ハタチ基金の助成先団体のひとつ、認定NPO法人キッズドア。震災の影響を受けた世帯や、経済的に困窮している世帯の中高生を対象に無料学習会を開催する活動を中心に、どんな家庭環境の子どもたちでも夢や希望を持てるように支えています。今回は、東日本大震災発生から10年に渡り支援を続ける中で、被災した地域が当時とは違った課題を抱えている状況を、現場スタッフからの声をもとにお届けします。
■大学生との触れ合いは将来の夢を描くきっかけになる
キッズドアでは、ハタチ基金からの支援を受け、宮城県南三陸町と仙台市を中心とした無料学習会を開催しています。これまで、10年近く支援を続けてきましたが、当時の状況とは変わってきています。
南三陸町で開催している中学生対象の無料学習会は、仙台から大学生スタッフを4~5名ほど同行し、町内の会場をお借りして実施しています。

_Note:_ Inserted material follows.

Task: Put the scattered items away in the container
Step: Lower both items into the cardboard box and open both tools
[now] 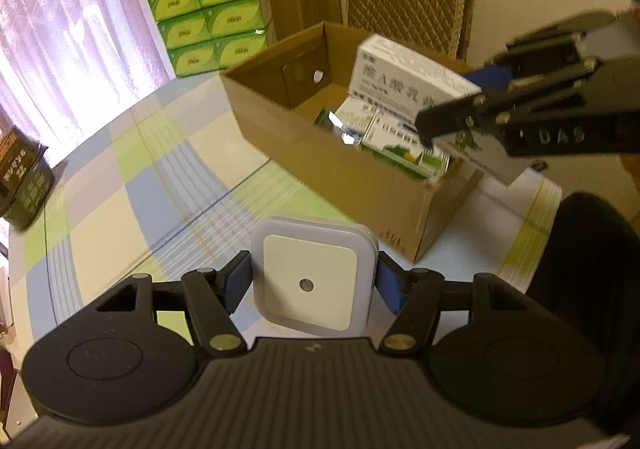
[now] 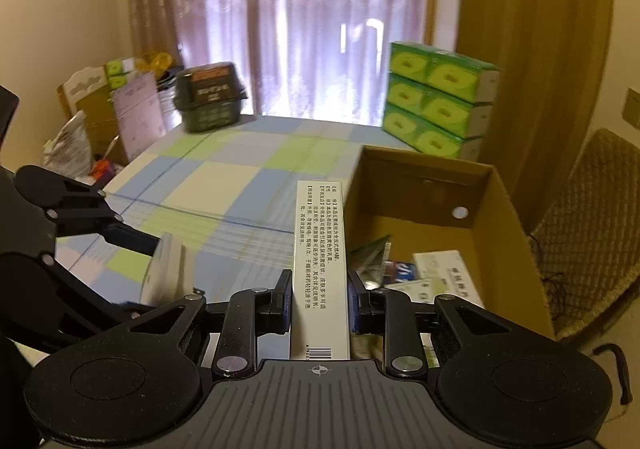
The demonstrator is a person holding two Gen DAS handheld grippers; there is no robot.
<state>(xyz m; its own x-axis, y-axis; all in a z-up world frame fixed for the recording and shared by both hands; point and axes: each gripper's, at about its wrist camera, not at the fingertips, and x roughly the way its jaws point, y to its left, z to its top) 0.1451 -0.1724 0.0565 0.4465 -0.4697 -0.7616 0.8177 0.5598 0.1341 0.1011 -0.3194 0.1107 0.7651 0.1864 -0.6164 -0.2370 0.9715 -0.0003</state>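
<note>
Cardboard box: brown, open-topped, stands on the checked counter; several small packets already lie inside, so it serves as the container.
Left claw: pinches a white square night light by its two side edges, flat face up, above the counter and short of the box's near corner.
Reason for hold: the side grip leaves the underside free, which should let the light drop cleanly once over the opening.
Right claw: pressed onto a long white carton, gripped near its barcode end, the free end pointing forward.
Carton position: from the left wrist view it hangs over the box interior, above the packets.
Stage, judged: carton near release; night light next.
Risk: both claws crowd the same corner.
Background: green tissue packs stacked behind the box, apart from the task.
</note>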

学習会では、勉強を教えてもらうだけでなく、日常生活の悩みや将来のこと、キャリアデザインを相談できる存在として、大学生スタッフの存在価値は大きなものとなっています。
震災から10年を経て、南三陸を始めとする被災した地域の人口減少と過疎化は、深刻な問題となっています。子どもの数そのものが急速に減少している上に、その多くは高校卒業後、地元を離れて行きます。そのため、日常で大学生と触れる機会が少なく、キッズドアが中学生の学習支援活動を行う中で、初めて大学生と対面する子どももいます。放課後に学習会に来て大学生と話す中で、進路を具体的に考えたり、将来の夢を描けるようになる子どももいるため、親でもなく学校の先生でもない、子どもたちに距離が近い大学生は貴重な存在です。
そんな中、先日、中学の時から学習会に参加していた高校生から、公務員試験合格の報告がありました。一人の子どもの成長を見続けることの大切さ、成長の喜びを改めて実感することができました。
■どんな行政の支援の対象を外れた親子も支える
東北地方の中心都市である仙台では、行政の支援の対象から外れてしまったり、支援に繋がらないケースも多いというお話もよく耳にします。
そんな中、先日ひとり親家庭専門相談員をしているハローワークの方から嬉しいご報告がありました。
昨日、キッズドアさんで応援していただいていたお母さんがお見えになりました。
今春4月にキッズドアさんの情報を提供させていただいた後、お子さんだけではなくお母さんもキッズドアさんに繋がられたお母さんです。 親子ともどもキッズドアさんで手厚い応援をしていただいたおかげで、お子さんが大学に合格されたといったご報告でいらしてくださいました。「今、入学金を納めてきたんです!!」と、嬉しそうに振り込み書を見せてくださいました。こんな幸せそうな笑顔を見せていただけたのは、キッズドアさんのおかげです。心からお礼申し上げます。本当にありがとうございます!
困窮や孤立により情報も無く、途方に暮れている親子が、私たちの活動に参加することで、明るく前向きに次のステージに進めるようになったという、とても嬉しい出来事でした。
■困っている子どもの可能性をつぶさないために
この活動を続けて行くためにも、支援される側、支援する側という一方的な関係ではなく、双方にとって良さを感じられる場所、存在として「キッズドア」という器をさらに充実していきたいと考えています。
大学生・社会人・シニア、それぞれのボランティアにとっても、居心地が良く、やりがいを感じられる場所であり、多世代の様々な人と触れ合える場所として、器の入り口を広く低く、身近に関われる存在にしていきたいです。
子どもたちが経済格差や地域的な格差などで夢や希望を諦めてしまわないよう、子どもたちの未来のために、これからも皆さまのご支援をお願いします。